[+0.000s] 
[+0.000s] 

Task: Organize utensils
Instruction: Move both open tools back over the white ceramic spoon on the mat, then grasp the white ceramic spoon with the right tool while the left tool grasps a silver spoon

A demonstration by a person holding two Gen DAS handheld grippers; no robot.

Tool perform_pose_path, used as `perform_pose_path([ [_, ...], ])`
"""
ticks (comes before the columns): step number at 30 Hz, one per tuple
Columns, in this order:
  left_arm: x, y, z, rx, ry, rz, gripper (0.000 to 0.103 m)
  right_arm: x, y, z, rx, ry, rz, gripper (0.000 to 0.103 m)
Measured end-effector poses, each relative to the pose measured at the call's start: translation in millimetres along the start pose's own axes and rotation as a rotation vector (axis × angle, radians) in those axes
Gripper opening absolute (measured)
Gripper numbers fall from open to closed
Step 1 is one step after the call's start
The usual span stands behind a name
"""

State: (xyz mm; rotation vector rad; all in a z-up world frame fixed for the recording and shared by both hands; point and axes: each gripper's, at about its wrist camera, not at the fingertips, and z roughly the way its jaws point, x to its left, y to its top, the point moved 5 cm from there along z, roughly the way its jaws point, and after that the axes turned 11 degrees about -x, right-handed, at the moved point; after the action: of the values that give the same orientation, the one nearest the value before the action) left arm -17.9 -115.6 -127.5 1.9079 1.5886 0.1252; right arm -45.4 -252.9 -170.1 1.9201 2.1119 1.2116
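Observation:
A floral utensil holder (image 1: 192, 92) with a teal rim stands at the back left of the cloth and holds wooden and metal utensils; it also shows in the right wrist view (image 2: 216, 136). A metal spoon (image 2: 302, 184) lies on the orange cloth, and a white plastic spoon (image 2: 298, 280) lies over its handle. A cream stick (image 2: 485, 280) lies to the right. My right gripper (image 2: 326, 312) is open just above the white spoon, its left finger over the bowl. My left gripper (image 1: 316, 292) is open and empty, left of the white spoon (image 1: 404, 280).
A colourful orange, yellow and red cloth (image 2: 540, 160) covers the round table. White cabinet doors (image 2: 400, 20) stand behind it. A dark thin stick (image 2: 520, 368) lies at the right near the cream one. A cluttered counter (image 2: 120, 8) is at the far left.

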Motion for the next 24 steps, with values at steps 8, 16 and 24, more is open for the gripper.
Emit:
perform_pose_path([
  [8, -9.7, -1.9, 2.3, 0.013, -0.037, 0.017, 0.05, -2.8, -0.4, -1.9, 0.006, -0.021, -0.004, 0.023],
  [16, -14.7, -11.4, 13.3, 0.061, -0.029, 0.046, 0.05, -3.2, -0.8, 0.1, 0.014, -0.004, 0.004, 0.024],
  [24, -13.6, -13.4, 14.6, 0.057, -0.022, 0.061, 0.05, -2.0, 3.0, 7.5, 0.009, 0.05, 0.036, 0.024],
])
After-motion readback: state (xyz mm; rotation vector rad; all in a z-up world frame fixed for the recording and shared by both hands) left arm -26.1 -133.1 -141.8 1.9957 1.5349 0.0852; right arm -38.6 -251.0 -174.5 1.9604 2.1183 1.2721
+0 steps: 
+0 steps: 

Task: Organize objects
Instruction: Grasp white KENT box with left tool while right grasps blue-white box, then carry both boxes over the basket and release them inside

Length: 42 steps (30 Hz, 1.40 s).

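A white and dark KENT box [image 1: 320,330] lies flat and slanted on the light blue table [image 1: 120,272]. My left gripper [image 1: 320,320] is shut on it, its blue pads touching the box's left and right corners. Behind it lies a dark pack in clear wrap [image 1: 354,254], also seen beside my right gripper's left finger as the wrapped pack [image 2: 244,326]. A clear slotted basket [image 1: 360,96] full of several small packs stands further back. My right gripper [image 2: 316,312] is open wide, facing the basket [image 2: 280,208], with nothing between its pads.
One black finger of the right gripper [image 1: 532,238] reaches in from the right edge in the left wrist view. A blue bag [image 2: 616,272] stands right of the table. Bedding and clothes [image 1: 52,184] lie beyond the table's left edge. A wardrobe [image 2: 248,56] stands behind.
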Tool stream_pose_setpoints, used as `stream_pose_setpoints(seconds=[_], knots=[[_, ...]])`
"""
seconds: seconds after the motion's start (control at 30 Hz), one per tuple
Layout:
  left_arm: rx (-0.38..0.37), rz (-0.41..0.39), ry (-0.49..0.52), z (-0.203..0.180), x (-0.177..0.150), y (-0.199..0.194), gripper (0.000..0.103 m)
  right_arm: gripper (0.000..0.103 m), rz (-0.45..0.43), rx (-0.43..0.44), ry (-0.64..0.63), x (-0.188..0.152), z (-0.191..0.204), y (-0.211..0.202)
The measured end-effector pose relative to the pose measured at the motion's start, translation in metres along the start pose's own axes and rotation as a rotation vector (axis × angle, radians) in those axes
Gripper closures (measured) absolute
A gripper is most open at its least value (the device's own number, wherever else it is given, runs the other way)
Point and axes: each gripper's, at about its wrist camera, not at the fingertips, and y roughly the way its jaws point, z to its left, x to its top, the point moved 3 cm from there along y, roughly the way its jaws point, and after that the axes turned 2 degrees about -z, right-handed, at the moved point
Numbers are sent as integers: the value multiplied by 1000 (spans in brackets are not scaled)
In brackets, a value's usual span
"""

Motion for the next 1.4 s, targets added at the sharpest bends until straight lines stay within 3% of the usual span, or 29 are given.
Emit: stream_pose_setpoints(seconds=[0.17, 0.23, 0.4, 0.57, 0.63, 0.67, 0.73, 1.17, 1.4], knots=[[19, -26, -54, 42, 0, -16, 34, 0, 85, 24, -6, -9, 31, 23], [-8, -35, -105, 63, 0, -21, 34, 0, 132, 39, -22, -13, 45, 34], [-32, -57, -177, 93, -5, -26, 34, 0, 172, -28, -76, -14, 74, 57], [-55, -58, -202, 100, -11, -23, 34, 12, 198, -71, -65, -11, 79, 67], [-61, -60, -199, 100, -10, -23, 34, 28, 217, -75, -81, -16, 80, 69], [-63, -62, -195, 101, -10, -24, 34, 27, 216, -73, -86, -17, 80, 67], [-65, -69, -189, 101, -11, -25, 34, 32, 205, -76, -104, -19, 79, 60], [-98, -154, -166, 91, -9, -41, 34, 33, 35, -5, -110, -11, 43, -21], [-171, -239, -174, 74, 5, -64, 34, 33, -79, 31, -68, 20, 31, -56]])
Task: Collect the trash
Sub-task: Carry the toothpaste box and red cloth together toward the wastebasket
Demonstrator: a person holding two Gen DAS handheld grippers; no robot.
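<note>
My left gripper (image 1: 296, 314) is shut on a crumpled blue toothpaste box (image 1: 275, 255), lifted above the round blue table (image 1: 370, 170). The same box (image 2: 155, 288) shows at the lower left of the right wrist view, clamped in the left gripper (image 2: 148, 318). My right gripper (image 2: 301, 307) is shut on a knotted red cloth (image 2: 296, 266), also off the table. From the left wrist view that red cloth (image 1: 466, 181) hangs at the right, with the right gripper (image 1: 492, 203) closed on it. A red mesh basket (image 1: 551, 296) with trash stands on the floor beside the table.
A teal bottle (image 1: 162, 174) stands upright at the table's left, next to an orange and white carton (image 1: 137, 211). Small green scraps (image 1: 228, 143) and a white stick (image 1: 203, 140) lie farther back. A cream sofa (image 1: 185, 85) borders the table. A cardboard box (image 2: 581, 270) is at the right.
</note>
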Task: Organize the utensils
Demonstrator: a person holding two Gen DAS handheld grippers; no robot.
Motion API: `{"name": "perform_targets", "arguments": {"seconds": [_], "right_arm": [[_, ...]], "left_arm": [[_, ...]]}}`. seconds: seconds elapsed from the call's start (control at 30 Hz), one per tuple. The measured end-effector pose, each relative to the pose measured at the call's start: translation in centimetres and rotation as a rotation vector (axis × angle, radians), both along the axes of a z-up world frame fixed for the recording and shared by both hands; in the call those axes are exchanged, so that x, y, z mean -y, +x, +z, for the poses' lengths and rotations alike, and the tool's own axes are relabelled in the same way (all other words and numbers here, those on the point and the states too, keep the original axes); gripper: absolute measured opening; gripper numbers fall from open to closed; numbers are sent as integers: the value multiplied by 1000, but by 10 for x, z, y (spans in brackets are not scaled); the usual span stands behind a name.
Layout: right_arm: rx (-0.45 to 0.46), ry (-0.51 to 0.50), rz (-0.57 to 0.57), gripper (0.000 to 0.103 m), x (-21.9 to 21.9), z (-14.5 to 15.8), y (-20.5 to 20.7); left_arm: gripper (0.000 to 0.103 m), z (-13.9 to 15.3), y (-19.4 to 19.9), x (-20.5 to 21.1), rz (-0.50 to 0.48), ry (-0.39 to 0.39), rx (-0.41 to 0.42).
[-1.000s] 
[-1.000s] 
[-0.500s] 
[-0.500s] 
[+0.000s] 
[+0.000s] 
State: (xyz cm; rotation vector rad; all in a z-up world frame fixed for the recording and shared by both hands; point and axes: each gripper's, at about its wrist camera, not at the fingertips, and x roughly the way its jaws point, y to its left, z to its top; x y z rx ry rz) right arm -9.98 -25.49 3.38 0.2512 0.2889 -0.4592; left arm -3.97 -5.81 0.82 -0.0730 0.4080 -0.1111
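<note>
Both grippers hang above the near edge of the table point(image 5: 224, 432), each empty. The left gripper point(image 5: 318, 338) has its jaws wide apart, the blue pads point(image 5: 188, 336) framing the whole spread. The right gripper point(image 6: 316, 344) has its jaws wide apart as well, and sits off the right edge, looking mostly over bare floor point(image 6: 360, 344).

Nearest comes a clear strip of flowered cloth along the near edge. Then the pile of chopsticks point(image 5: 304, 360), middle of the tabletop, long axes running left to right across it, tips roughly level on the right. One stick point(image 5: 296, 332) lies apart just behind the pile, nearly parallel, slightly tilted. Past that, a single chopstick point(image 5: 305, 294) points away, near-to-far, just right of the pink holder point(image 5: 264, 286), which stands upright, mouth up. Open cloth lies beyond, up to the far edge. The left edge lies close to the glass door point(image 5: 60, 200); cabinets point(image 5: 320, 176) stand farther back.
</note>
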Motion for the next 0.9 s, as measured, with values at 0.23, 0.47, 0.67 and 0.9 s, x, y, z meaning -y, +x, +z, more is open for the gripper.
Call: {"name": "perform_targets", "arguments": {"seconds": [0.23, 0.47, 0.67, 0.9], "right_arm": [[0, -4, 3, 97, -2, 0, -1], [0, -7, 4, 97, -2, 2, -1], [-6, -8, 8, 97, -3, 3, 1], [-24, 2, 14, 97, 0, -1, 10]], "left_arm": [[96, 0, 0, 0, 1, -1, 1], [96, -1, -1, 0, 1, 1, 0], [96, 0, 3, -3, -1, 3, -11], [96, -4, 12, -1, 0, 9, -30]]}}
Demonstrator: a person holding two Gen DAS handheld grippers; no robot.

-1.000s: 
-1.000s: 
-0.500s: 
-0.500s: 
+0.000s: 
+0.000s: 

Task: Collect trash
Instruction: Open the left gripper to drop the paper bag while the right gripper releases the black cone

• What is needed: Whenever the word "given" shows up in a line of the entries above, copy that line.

• Written answer:
A gripper is most open at its least value (the device's own number, wherever else it is given, runs the other way)
Motion for the next 1.4 s, targets added at the sharpest bends until straight lines stay within 3% of the usual span, or 29 are given.

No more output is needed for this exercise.